*** Opening Supplied records ***
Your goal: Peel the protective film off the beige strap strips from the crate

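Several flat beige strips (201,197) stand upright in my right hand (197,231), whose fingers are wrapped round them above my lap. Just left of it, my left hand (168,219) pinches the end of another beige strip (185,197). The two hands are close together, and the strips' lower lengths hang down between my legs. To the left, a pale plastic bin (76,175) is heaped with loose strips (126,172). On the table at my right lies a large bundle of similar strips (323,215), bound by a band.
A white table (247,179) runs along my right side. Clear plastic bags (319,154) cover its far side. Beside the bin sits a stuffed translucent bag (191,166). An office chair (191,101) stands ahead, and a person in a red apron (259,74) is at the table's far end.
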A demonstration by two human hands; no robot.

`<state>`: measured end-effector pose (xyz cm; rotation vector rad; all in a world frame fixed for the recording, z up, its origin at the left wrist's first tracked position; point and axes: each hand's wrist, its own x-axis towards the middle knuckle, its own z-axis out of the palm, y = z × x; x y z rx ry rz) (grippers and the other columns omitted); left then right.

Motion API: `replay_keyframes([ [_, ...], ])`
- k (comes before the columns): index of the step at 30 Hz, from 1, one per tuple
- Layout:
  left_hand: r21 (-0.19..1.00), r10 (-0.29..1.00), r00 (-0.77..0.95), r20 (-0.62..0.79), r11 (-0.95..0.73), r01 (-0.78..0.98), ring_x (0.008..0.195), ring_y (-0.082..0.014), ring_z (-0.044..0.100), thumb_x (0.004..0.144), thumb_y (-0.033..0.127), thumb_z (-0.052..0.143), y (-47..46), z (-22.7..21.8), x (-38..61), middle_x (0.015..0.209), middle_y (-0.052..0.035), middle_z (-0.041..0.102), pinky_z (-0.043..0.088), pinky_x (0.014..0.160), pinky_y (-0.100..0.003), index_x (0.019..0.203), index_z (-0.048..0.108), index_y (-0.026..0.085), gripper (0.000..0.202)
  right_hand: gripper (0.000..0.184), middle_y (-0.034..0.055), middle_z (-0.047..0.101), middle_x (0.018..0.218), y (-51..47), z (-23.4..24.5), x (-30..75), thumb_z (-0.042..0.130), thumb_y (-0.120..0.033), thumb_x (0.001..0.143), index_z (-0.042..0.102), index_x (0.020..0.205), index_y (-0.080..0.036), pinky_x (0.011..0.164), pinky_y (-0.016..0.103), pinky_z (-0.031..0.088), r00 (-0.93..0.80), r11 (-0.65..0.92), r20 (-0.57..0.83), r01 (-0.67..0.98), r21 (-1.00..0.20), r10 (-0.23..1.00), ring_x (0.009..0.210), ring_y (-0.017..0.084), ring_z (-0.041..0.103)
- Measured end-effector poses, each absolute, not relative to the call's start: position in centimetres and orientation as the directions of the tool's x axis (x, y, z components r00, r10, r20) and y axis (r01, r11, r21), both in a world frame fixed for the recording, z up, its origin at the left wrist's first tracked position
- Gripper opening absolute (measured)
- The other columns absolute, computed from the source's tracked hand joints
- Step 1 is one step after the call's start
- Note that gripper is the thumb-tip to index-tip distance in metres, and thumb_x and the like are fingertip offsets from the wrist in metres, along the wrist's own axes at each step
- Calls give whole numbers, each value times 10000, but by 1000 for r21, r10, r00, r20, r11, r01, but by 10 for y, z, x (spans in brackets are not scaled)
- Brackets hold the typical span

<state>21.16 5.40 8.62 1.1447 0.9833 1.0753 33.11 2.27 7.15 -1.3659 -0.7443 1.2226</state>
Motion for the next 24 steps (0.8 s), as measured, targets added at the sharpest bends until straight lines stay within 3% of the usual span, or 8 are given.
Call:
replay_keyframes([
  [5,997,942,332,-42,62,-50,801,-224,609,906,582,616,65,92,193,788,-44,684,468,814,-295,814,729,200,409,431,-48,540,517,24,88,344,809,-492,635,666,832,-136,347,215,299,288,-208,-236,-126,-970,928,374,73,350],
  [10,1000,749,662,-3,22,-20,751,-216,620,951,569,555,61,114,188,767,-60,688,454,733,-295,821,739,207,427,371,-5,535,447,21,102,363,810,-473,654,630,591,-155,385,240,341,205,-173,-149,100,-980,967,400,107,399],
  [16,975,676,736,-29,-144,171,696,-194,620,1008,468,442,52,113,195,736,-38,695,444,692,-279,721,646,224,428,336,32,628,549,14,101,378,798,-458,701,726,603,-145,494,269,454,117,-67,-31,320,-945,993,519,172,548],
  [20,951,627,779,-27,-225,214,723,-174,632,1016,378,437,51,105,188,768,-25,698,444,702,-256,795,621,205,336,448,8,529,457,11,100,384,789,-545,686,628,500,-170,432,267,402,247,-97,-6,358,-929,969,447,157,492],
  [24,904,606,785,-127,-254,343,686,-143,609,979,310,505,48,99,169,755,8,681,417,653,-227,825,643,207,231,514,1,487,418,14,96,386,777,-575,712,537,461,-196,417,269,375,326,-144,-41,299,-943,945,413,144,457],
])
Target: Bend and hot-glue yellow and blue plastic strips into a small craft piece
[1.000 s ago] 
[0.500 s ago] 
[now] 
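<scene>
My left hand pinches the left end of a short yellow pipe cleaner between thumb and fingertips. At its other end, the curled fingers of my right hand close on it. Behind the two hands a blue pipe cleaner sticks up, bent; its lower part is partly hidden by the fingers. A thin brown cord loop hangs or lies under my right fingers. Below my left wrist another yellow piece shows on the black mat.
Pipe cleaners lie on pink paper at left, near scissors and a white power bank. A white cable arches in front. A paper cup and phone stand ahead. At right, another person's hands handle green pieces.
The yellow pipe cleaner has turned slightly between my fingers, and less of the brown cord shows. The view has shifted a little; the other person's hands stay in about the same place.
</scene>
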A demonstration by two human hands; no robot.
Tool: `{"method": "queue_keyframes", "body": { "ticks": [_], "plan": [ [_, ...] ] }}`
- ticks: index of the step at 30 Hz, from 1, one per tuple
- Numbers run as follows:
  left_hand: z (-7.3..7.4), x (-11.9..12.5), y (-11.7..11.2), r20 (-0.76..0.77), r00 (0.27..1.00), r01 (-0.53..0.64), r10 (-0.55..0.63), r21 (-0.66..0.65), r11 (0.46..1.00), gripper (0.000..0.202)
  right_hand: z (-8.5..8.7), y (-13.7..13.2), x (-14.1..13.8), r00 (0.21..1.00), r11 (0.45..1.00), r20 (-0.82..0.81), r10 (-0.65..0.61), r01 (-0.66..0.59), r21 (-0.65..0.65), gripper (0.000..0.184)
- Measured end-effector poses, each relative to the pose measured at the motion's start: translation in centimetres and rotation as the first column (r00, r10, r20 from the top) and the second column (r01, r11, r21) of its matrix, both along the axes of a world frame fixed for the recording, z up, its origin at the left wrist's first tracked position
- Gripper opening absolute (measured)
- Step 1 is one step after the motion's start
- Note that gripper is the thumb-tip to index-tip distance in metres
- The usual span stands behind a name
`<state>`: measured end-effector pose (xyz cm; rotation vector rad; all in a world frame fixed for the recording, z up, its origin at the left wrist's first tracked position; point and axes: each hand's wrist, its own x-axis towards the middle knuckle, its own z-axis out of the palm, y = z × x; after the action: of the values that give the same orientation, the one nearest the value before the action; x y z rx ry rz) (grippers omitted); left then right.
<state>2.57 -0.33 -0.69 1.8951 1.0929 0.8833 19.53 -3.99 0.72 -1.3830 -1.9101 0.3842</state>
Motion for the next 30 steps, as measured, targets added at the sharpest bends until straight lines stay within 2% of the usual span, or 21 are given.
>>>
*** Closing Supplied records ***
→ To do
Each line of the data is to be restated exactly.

→ Solution
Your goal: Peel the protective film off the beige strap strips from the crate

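Several flat beige strips (201,197) stand upright in my right hand (197,231), whose fingers are wrapped round them above my lap. Just left of it, my left hand (168,219) pinches the end of another beige strip (185,197). The two hands are close together, and the strips' lower lengths hang down between my legs. To the left, a pale plastic bin (76,175) is heaped with loose strips (126,172). On the table at my right lies a large bundle of similar strips (323,215), bound by a band.
A white table (247,179) runs along my right side. Clear plastic bags (319,154) cover its far side. Beside the bin sits a stuffed translucent bag (191,166). An office chair (191,101) stands ahead, and a person in a red apron (259,74) is at the table's far end.
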A demonstration by two human hands; no robot.

`<state>`: measured end-effector pose (xyz cm; rotation vector rad; all in a world frame fixed for the recording, z up, its origin at the left wrist's first tracked position; point and axes: each hand's wrist, its own x-axis towards the middle knuckle, its own z-axis out of the palm, y = z × x; x y z rx ry rz) (grippers and the other columns omitted); left then right.

Motion API: `replay_keyframes([ [_, ...], ])`
- k (comes before the columns): index of the step at 30 Hz, from 1, one per tuple
- Layout:
  left_hand: r21 (-0.19..1.00), r10 (-0.29..1.00), r00 (-0.77..0.95), r20 (-0.62..0.79), r11 (-0.95..0.73), r01 (-0.78..0.98), ring_x (0.008..0.195), ring_y (-0.082..0.014), ring_z (-0.044..0.100), thumb_x (0.004..0.144), thumb_y (-0.033..0.127), thumb_z (-0.052..0.143), y (-47..46), z (-22.7..21.8), x (-38..61), middle_x (0.015..0.209), middle_y (-0.052..0.035), middle_z (-0.041..0.102), pinky_z (-0.043..0.088), pinky_x (0.014..0.160), pinky_y (-0.100..0.003), index_x (0.019..0.203), index_z (-0.048..0.108), index_y (-0.026..0.085), gripper (0.000..0.202)
  right_hand: gripper (0.000..0.184), middle_y (-0.034..0.055), middle_z (-0.047..0.101), middle_x (0.018..0.218), y (-51..47), z (-23.4..24.5), x (-30..75), thumb_z (-0.042..0.130), thumb_y (-0.120..0.033), thumb_x (0.001..0.143), index_z (-0.042..0.102), index_x (0.020..0.205), index_y (-0.080..0.036), pinky_x (0.011..0.164), pinky_y (-0.016..0.103), pinky_z (-0.031..0.088), r00 (-0.93..0.80), r11 (-0.65..0.92), r20 (-0.57..0.83), r01 (-0.67..0.98), r21 (-1.00..0.20), r10 (-0.23..1.00), ring_x (0.009..0.210), ring_y (-0.017..0.084), ring_z (-0.041..0.103)
- Measured end-effector poses, each absolute, not relative to the call's start: position in centimetres and orientation as the directions of the tool's x axis (x, y, z components r00, r10, r20) and y axis (r01, r11, r21), both in a world frame fixed for the recording, z up, its origin at the left wrist's first tracked position
- Gripper opening absolute (measured)
- The other columns absolute, computed from the source's tracked hand joints
- Step 1 is one step after the call's start
- Note that gripper is the thumb-tip to index-tip distance in metres, and thumb_x and the like are fingertip offsets from the wrist in metres, along the wrist's own axes at each step
- Calls give whole numbers, each value times 10000, but by 1000 for r21, r10, r00, r20, r11, r01, but by 10 for y, z, x (spans in brackets are not scaled)
- Brackets hold the typical span

<state>21.16 5.40 8.62 1.1447 0.9833 1.0753 33.11 2.27 7.15 -1.3659 -0.7443 1.2226</state>
Motion for the next 24 steps (0.8 s), as measured, targets added at the sharpest bends until straight lines stay within 3% of the usual span, or 8 are given.
Call:
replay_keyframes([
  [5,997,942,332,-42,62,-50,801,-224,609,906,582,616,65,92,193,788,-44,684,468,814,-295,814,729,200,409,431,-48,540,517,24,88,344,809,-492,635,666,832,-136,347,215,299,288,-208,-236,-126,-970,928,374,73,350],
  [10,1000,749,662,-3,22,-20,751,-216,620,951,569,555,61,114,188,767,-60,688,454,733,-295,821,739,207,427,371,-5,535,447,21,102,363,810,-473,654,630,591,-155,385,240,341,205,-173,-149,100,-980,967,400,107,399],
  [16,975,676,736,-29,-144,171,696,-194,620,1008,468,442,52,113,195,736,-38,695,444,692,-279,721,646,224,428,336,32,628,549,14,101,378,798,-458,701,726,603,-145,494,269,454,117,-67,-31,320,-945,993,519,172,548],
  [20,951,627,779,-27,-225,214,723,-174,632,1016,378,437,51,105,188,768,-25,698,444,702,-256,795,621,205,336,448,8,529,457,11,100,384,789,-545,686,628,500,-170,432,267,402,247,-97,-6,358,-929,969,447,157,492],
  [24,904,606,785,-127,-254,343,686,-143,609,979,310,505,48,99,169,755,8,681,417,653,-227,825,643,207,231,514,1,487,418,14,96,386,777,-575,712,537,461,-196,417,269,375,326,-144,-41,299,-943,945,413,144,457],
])
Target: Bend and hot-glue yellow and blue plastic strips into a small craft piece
[1.000 s ago] 
[0.500 s ago] 
[now] 
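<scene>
My left hand pinches the left end of a short yellow pipe cleaner between thumb and fingertips. At its other end, the curled fingers of my right hand close on it. Behind the two hands a blue pipe cleaner sticks up, bent; its lower part is partly hidden by the fingers. A thin brown cord loop hangs or lies under my right fingers. Below my left wrist another yellow piece shows on the black mat.
Pipe cleaners lie on pink paper at left, near scissors and a white power bank. A white cable arches in front. A paper cup and phone stand ahead. At right, another person's hands handle green pieces.
The yellow pipe cleaner has turned slightly between my fingers, and less of the brown cord shows. The view has shifted a little; the other person's hands stay in about the same place.
</scene>
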A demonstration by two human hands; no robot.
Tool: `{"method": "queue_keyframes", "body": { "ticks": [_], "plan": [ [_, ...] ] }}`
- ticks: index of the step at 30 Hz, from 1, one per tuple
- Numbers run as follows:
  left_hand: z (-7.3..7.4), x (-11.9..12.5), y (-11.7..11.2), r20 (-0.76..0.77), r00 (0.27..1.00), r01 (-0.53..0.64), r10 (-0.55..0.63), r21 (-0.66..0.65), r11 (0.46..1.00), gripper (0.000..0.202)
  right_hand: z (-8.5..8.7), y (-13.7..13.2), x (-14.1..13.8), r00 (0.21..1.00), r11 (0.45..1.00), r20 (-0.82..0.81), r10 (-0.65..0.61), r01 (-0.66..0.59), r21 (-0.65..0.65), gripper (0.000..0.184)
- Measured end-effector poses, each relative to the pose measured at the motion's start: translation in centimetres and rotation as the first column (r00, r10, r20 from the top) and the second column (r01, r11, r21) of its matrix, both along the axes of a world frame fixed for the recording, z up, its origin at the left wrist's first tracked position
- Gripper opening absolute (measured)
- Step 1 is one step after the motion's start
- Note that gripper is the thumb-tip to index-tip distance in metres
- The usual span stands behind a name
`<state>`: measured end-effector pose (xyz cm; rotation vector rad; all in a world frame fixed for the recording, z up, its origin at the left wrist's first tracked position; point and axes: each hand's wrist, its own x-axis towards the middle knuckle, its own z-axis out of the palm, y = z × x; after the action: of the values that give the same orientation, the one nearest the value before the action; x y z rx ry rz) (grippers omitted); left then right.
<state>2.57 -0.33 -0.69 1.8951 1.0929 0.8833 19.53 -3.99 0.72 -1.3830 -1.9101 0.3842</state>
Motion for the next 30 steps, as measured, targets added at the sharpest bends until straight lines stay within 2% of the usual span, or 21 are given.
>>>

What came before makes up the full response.